### Work to be completed
All lines in the material below that hold "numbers" should be found and copied.

### Data shown
■ ■ ■ ■ ■

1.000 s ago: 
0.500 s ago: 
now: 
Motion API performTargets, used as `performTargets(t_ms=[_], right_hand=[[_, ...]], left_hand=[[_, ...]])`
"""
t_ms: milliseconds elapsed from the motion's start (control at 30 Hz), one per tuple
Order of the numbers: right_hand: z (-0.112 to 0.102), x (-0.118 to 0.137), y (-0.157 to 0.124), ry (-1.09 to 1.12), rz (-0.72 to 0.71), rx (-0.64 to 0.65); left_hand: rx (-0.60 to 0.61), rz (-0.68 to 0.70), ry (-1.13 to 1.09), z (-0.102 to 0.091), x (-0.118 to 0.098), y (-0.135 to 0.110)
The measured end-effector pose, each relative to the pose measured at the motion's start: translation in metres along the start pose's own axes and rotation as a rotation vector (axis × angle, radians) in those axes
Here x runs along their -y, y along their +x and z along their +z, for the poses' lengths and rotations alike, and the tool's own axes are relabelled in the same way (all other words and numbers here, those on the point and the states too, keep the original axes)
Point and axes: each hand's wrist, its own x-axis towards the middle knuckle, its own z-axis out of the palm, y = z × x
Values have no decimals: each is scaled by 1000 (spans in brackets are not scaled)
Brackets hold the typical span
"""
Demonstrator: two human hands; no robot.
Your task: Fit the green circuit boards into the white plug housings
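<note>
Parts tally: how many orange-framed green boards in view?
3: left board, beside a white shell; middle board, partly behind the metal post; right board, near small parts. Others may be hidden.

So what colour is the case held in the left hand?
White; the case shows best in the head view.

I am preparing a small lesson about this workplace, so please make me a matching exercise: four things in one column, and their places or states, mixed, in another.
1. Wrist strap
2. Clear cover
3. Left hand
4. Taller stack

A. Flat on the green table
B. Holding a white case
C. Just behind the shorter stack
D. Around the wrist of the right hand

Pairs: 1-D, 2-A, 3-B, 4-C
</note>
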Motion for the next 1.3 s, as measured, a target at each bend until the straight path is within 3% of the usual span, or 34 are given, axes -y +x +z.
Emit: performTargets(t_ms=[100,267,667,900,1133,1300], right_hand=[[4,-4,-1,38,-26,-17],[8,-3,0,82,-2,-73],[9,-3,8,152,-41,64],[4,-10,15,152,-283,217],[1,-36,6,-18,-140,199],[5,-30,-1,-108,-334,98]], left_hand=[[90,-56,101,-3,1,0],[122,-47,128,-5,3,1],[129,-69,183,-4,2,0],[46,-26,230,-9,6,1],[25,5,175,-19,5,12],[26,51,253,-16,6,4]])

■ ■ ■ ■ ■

### Answer area
Order of the numbers: right_hand: z (-0.112 to 0.102), x (-0.118 to 0.137), y (-0.157 to 0.124), ry (-1.09 to 1.12), rz (-0.72 to 0.71), rx (-0.64 to 0.65); left_hand: rx (-0.60 to 0.61), rz (-0.68 to 0.70), ry (-1.13 to 1.09), z (-0.102 to 0.091), x (-0.118 to 0.098), y (-0.135 to 0.110)
Here x runs along their -y, y along their +x and z along their +z, for the poses' lengths and rotations alike, and the tool's own axes are relabelled in the same way (all other words and numbers here, those on the point and the states too, keep the original axes)

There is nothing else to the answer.